Darcie still hadn’t looked anywhere but at Zeke, but she didn’t have to see to know that her fellow Dragoites’ mouths had dropped open, and they were vainly trying to suck in oxygen to replace what had whooshed out of them at the shock of joy. She knew, because that’s what she was doing.
Only her shock was wider, her joy deeper.
Anton Zeekowsky had truly claimed Drago as his hometown.
The corners of his mouth twitched, and she knew she must look like an idiot, but she didn’t care, because the intensity in his eyes held her.
The crowd started to cheer, but Zeke talked over them—talked right to her. “I’m moving back to Drago, Darcie. I’m coming home.”
“Oh, Zeke.”
She wasn’t sure if her mouth formed the words or if any sound came out, but she knew he received the message.
He tore the microphone off his lapel and strode past the town dignitaries and the Zeke-Tech representatives onstage, jogged down the steps and strode to the center aisle, heading straight for her.
Darcie saw hands reaching out to pat him on the back, touch his sleeve. She knew people had to be speaking to him, asking him questions, trying to get his attention, but the intense beam of intelligence and heart that was Zeke was trained solely on her.
She might burn up like tissue paper in a laser beam—but what a way to go.
He picked her up.
Right there in front of all of Drago and a good part of the business media, he picked her up. Scooped one arm under her knees and the other behind her back and picked her up like she was a skinny thing.
She put her arms around his neck and hung on.
“What the hell! That’s a cop! Are you getting this?”
“Get the camera on this! Turn the camera! You’re going to miss it!”
“Wait a minute! Zeke! Zeke! Turn this way! Over here!”
“What does this mean? Who is she? What’s her name?”
At the main door, Zeke shifted her in order to grab the handle, giving the maneuver enough of his attention to avoid them getting whacked with the heavy door. Outside, he looked at her again and smiled.
“Welcome home, Zeke,” she said, just before his mouth came down on hers.
Epilogue
The wedding had been beautiful.
Her mother and Mrs. Z had planned it with an attention to detail that would have done an invading army proud. Yet they had respected Darcie and Zeke’s wishes to keep it modest. Best of all, they had stuck to the deadline, so they were married the first weekend of October.

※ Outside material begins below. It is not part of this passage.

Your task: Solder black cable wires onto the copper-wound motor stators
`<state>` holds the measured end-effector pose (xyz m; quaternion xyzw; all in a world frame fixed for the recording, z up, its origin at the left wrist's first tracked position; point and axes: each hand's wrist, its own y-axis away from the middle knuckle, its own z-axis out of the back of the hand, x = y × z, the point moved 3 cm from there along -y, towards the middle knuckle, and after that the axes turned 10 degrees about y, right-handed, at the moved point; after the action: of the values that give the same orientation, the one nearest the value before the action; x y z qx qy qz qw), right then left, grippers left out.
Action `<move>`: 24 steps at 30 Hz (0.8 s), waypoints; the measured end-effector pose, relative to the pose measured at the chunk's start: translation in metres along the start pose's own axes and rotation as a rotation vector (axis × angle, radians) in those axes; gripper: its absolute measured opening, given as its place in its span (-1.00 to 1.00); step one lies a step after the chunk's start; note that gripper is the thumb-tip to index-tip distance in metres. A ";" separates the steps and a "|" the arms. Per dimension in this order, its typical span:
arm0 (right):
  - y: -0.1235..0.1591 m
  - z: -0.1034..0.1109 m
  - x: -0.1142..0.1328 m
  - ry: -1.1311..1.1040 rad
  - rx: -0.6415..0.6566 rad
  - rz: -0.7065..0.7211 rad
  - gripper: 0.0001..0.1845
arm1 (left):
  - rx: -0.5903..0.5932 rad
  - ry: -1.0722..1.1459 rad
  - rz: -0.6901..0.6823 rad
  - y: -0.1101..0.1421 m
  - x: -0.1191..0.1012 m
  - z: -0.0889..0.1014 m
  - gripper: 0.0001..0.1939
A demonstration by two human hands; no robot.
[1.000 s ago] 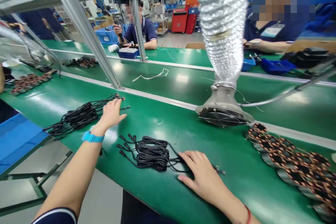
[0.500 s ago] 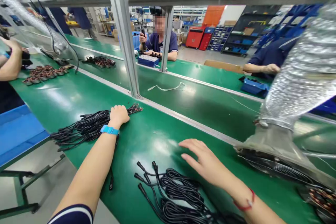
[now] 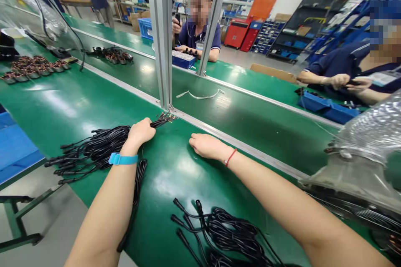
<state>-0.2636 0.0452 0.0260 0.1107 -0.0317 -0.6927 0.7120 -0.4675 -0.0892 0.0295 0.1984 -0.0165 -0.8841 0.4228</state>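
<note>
My left hand (image 3: 141,133) is wrapped round a bundle of black cables (image 3: 105,147), close to the end where the bare wire tips (image 3: 166,117) fan out. The plug ends of that bundle spread to the left across the green table (image 3: 175,167). My right hand (image 3: 205,146) is low over the table to the right of those tips, fingers curled together; anything in them is hidden. Beside my left forearm lies a single folded black cable (image 3: 139,192). A second bundle of coiled black cables (image 3: 230,233) rests at the front, below my right forearm.
A metal post (image 3: 159,41) rises from the rail behind the hands. At right hangs a silver duct (image 3: 369,129) with a wide hood. Copper-wound motor parts (image 3: 34,69) sit at far left, near a blue tray (image 3: 19,150). Co-workers (image 3: 200,33) sit across the bench.
My right hand has left the nearer cable bundle, moved up and left, and curled its fingers. My left hand has closed round the left bundle. The view has swung.
</note>
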 end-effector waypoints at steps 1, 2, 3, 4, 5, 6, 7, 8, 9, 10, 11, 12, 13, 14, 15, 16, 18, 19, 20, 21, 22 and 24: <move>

The most difficult decision had been where to hold it. In the end, they had been married in the backyard of their home on a sparkling fall day.

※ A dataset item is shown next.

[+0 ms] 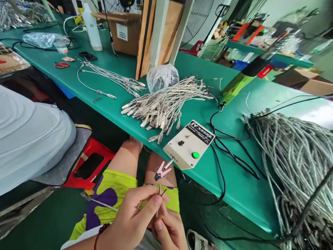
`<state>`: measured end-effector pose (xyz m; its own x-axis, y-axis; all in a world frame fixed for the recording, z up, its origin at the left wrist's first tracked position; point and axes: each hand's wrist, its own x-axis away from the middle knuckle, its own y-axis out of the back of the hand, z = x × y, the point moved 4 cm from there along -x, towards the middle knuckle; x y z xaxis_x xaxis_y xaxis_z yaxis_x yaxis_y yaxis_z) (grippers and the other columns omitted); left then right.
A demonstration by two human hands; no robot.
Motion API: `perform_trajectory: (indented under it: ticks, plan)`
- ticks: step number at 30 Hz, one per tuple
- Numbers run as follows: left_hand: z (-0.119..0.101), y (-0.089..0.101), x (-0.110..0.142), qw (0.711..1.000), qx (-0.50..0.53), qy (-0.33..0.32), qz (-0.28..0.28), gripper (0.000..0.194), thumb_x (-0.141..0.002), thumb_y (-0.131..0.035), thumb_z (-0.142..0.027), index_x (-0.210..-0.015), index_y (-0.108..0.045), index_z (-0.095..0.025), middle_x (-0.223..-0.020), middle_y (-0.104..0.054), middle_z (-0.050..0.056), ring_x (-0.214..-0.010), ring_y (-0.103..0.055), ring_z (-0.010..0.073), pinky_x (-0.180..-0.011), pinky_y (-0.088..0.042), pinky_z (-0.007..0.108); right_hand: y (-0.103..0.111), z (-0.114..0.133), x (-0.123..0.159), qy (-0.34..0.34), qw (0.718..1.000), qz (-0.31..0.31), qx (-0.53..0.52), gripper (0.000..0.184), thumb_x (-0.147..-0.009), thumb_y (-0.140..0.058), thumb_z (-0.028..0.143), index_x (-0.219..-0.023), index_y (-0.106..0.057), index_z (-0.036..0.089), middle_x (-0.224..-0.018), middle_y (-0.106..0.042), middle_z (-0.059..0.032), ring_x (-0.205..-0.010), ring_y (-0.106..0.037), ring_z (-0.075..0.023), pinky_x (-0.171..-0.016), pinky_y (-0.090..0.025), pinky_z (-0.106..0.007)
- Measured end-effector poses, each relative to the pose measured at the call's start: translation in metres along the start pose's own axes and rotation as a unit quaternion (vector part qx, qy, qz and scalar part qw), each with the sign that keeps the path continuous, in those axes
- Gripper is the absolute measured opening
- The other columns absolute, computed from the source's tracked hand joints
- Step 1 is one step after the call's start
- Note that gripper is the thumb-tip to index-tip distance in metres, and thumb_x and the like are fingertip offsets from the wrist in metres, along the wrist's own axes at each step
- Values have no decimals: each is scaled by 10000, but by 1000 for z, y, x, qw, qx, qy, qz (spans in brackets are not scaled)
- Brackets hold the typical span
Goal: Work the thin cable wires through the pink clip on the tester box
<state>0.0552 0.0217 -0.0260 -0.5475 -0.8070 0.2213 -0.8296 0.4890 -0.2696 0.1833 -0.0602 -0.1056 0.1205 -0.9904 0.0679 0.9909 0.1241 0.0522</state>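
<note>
Low in the head view, over my lap, my left hand and my right hand are both closed in a pinch on the end of a thin silver cable. Short bare wire ends stick up between the fingertips. The cable runs off to the left across my knee. Just above the hands, a pink clip juts out of a beige control box with a green button, which sits at the green table's near edge.
A pile of finished silver cables with plugs lies behind the box, and a big bundle of long cables is on the right. A clear bag, red scissors and a white bottle stand farther back. Another person sits at the left.
</note>
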Motion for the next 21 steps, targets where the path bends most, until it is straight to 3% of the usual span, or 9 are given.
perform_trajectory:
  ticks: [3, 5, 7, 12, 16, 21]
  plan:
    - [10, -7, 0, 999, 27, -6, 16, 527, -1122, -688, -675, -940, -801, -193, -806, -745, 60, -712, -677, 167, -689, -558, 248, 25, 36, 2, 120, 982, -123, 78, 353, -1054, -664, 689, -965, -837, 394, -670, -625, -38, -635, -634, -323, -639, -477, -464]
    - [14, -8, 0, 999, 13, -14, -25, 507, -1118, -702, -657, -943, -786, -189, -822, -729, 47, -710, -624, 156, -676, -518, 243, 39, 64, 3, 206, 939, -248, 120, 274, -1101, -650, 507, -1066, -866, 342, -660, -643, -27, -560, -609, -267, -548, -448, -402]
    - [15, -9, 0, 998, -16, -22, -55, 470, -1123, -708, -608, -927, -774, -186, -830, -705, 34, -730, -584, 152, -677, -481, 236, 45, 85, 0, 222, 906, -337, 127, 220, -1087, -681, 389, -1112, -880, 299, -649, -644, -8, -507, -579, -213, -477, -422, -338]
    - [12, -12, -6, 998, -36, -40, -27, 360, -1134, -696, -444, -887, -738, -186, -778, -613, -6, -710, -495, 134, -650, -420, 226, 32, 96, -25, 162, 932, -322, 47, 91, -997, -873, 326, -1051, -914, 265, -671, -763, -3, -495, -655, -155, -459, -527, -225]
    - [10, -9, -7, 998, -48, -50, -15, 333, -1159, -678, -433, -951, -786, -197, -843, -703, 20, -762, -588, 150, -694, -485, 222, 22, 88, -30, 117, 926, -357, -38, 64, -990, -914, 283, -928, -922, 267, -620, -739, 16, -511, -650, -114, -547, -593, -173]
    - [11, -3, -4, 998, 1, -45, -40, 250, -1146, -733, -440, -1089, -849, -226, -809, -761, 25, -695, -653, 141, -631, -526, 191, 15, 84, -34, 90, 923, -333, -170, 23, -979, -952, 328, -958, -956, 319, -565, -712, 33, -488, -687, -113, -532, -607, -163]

Sure, the house was still being renovated, but that didn’t bother them.
Where better to have the wedding than in the present Zeke gave her not long after he’d carried her out of the Community Center.
She’d been so out of it, clamped to his side as he drove the sedan with the dark-tinted windows—which were quite cozy with two people on this side of them—through the deserted streets of Drago that she hadn’t even noticed where they were going until he pulled up in front of her childhood home.

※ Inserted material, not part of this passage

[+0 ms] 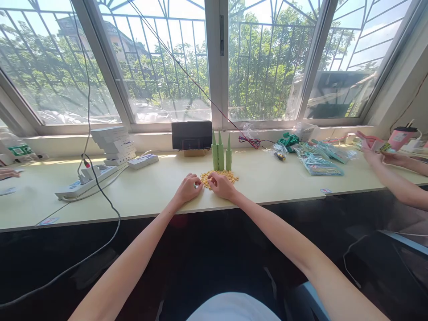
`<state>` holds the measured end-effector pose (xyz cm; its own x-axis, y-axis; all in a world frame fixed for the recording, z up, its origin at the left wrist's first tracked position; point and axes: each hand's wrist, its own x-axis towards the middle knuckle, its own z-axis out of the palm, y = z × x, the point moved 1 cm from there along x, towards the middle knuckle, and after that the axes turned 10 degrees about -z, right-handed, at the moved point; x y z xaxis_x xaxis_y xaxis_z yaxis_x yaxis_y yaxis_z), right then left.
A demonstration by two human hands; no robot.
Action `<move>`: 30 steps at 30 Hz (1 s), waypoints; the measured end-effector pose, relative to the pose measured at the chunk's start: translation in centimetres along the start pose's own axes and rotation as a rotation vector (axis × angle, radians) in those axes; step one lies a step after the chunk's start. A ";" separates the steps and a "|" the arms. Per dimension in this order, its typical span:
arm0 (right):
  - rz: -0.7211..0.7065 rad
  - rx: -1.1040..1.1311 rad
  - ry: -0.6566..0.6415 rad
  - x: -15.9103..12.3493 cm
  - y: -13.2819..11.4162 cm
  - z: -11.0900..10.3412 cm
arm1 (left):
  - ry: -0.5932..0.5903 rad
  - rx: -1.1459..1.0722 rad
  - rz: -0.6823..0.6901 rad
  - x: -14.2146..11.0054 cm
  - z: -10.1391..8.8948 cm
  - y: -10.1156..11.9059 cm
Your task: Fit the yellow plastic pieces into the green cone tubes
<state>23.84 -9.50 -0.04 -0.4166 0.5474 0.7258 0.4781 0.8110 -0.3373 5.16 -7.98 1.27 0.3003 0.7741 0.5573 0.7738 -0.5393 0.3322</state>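
My left hand and my right hand rest close together on the pale worktop, at the near edge of a small heap of tiny yellow pieces. Both hands have their fingers curled in a pinch. The left fingertips hold a small pale-green piece, too small to name. The right fingertips pinch at the yellow heap. Just behind the heap stand three green pointed cones, upright and side by side.
A black box sits behind the cones. A power strip with cables and a stack of white boxes lie to the left. Plastic bags with teal items lie to the right. Another person's hands work at the far right.
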 end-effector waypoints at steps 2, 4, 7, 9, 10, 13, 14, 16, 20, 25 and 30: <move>-0.022 0.040 -0.001 0.0 -0.2 -0.1 | 0.015 -0.006 -0.002 0.0 0.1 -0.1; -0.036 0.070 0.000 0.0 -0.3 -0.1 | 0.025 -0.011 -0.002 0.1 0.1 -0.3; -0.050 0.120 -0.007 0.0 -0.3 -0.1 | 0.040 -0.016 -0.007 0.2 0.2 -0.4; -0.051 0.140 -0.011 0.0 -0.2 0.0 | 0.052 -0.017 -0.015 0.2 0.2 -0.5; -0.050 0.144 -0.011 0.0 -0.2 0.1 | 0.057 -0.017 -0.019 0.3 0.2 -0.5; -0.045 0.150 -0.012 0.0 -0.1 0.2 | 0.065 -0.014 -0.036 0.3 0.2 -0.6; -0.043 0.152 -0.015 0.0 0.0 0.2 | 0.063 -0.011 -0.041 0.3 0.2 -0.6; -0.038 0.152 -0.020 0.0 0.0 0.3 | 0.052 -0.005 -0.048 0.3 0.3 -0.7; -0.036 0.136 -0.016 0.0 0.3 0.4 | 0.014 0.006 -0.057 0.2 0.3 -0.6; -0.018 0.091 -0.002 0.0 0.6 0.6 | -0.010 0.005 -0.060 0.1 0.3 -0.5; -0.015 0.062 0.025 0.1 0.6 0.5 | -0.006 -0.010 -0.041 0.1 0.1 -0.3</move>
<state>23.73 -8.81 -0.42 -0.4034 0.5306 0.7455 0.4231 0.8306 -0.3622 5.06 -7.71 1.16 0.2720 0.7977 0.5383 0.7799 -0.5104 0.3623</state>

“Oh, Zeke, I don’t live here anymore. I have an apartment over on—”
“I know. We’re here because I bought it.”
He got out of the car and tugged her to follow him. She clambered out with her head spinning.
“You bought it!”
“For you.” He kept her moving, around the car and onto the front walk. “When I found out it was for sale, I figured you and your mother must have hit a rough spot, so I had a lawyer contact Jennifer and offer top price. She didn’t know who the buyer was. That way—”
“You bought it! You bought it?”
“You keep saying that, Darcie. Is something wrong?”
“Did you notice we’ve already moved out?”
His face cleared. “Oh, yeah. After I bought it, it took me a while to know what I wanted to do. Brenda—my assistant, Brenda—has it all arranged.”
“All what arranged?”
“The people to come in to paint and clean and do anything else you want done before they move you and your mother back in. They should be here in an hour or so.”
“I don’t think so.”
He checked his watch. “Yes, an hour.”
“I meant about moving back in. Mom’s moved in with Dutch and it’s about time I have my own place, don’t you think?”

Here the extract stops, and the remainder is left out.